From: Olaf Kirch <okir@suse.de>
Subject: nfsd random drop
Date: Thu, 1 Apr 2004 12:23:34 +0200
Sender: nfs-admin@lists.sourceforge.net
Message-ID: <20040401102334.GC20772@suse.de>
Mime-Version: 1.0
Content-Type: multipart/mixed; boundary="PEIAKu/WMn1b1Hv9"
Cc: nfs@lists.sourceforge.net
To: Neil Brown <neilb@cse.unsw.edu.au>
Errors-To: nfs-admin@lists.sourceforge.net


--PEIAKu/WMn1b1Hv9
Content-Type: text/plain; charset=iso-8859-15
Content-Disposition: inline

Hi,

I hate to bore you all with the same old stuff, but I'm still fighting
problems caused by nfsd's dropping active connections.

The most recent episode in this saga is a problem with the Linux
client.

Consider a network with a single Linux 2.4 based home server, a few
hundred clients, all using TCP. In Linux 2.4, nfsd starts dropping
connections when it reaches a limit of (nrthreads + 3) * 10 open
connections.
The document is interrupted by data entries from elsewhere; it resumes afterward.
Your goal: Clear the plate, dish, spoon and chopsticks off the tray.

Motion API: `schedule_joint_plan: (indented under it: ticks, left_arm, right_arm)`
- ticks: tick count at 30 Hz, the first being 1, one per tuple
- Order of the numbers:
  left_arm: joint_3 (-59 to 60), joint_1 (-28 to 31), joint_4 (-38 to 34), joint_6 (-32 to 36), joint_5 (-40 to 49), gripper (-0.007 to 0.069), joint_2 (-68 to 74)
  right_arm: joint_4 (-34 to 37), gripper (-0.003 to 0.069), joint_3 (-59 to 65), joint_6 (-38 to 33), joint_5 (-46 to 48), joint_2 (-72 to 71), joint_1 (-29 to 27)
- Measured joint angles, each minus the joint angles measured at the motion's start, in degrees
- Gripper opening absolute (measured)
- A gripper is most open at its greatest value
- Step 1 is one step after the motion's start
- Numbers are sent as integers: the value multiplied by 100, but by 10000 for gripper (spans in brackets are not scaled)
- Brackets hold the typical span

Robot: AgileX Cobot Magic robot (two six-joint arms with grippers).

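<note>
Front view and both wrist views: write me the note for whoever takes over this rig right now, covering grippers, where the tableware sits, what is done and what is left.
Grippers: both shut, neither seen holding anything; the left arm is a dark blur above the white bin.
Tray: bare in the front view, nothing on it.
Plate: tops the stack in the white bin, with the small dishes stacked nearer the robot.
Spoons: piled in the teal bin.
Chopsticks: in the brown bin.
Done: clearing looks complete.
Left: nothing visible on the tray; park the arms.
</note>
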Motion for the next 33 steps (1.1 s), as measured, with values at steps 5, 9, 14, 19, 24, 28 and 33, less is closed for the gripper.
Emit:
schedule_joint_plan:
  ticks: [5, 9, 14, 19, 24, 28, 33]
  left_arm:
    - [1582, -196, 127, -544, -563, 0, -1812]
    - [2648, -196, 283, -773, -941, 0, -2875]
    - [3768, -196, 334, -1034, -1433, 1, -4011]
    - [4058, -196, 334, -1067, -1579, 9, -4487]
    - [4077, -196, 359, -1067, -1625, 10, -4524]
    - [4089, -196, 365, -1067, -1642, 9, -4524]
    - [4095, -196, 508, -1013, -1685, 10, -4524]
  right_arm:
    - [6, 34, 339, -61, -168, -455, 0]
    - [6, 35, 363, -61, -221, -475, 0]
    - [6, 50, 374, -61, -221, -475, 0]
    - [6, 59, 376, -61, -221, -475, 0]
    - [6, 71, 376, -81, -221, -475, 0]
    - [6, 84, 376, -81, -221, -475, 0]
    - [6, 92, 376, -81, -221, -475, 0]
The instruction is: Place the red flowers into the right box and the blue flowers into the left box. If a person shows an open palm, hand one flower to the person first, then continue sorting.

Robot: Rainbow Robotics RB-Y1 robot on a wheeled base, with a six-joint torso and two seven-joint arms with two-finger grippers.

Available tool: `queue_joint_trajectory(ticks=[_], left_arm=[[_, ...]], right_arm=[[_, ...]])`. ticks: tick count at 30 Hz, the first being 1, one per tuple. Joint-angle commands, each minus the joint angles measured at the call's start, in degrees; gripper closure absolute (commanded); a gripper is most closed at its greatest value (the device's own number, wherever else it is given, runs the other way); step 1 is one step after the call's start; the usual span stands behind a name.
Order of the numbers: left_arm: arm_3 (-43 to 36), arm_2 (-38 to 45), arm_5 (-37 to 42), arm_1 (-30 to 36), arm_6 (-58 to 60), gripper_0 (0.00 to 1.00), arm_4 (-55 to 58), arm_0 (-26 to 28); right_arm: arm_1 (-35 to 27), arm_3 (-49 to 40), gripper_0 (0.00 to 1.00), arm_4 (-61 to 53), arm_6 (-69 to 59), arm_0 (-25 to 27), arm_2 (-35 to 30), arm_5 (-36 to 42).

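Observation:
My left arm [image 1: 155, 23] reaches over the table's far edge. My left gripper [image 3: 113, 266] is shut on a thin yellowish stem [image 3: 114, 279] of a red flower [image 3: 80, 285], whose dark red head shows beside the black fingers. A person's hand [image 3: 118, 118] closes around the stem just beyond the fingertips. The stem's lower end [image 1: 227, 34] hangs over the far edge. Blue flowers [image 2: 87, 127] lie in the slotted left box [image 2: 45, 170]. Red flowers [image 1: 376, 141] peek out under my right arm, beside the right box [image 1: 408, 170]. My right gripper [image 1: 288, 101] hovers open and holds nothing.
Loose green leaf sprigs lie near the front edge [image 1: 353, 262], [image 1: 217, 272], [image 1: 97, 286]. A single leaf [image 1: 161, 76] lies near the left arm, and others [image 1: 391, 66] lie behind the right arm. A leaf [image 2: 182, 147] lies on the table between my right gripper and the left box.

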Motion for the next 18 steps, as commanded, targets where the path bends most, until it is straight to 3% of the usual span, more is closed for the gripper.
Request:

With 4 threads, this means 70 connections, and with 8 threads
this means 110 connections max. Both of which is totally inadequate for
this network. To get out of the congestion zone, we would need to bump
the number of threads to about 20, which is just silly.

The very same network has been served well with just 4 threads all
the time while using UDP.

With the 2.6 kernel, things get even worse as the formula was changed to
(nrthreads + 3) * 5, so you'll max out at 35 (4 threads) and 55 (with
8 threads), respectively. To serve 200 mounts via TCP simultaneously,
you'd need close to 40 nfsd threads.

In theory, all clients should be able to cope gracefully with such drops,
but even the Linux client runs into a couple of SNAFUs with these.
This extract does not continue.